Publicado en Diario de Noticias de Álava el 28 de abril de 2015
El otro día tuve que ir al conservatorio. Bajé de casa y fui a la parada de la línea 8. Subí al bus según llegó y me senté junto a la ventana. El viaje fue plácido hasta que el autobús aparcó junto a las piezas abandonadas de un puente jubilado. Sólo una parada me separaba del conservatorio. Pero el autobús no arrancaba. Pasaron minutos y cuando ya empecé a plantearme si preguntar por el motivo sonó una señal leve, las puertas se cerraron y el autobús arrancó. Llegué por fin al conservatorio.

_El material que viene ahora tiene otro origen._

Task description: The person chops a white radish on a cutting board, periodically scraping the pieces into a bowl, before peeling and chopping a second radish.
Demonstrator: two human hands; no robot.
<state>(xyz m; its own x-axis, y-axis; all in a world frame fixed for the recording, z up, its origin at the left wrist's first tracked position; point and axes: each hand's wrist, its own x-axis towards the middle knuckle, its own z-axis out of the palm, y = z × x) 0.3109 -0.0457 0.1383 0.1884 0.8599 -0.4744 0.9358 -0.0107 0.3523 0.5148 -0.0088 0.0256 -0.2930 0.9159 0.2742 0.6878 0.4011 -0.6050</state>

Cuando terminó lo que me había llevado allí fui de nuevo a la parada. Esperé al bus de la línea 8 para volver a casa. Cuando llegó subí y me senté junto a la ventana. Era de noche. La universidad estaba desierta. Llovía. Ya sólo quedaba una parada y estaría por fin en casa. El bus paró. Todos bajaron. Hasta el conductor se levantó de su asiento. Yo pregunté, ¿se acaba aquí el trayecto? Y el chofer me dijo No. Es una parada cabecera y tengo que salir a la hora, salimos a y cinco. Miré el reloj. Eran menos dos. Siete minutos sentado en medio de la nada o un chapuzón camino de mi casa. Opté por esperar. Pensé mientras esperaba.
¡Cuántas veces la vida es como la línea 8! Se para justo antes de llegar a nuestro destino y nos coloca en la tesitura de ser pacientes o cargar con nuestras prisas. Pero no siempre lo sabemos. Nunca si no nos lo cuentan. A veces esperamos o nos mojamos por decisión propia, en base a los datos que nos dan. Pero otras muchas, la mayoría incluso, esperamos sin saber por qué esperamos ni cuánto tendremos que esperar. Estamos con nuestro tiempo secuestrado, con la incertidumbre de no saber si merece la pena esperar o es más adecuado echarse a la calle y seguir el camino andando.
Sonó una señal tenue. El bus arrancó. Sólo una parada. Cuando bajé del bus serían poco más o menos y siete minutos en la parada de la línea 8.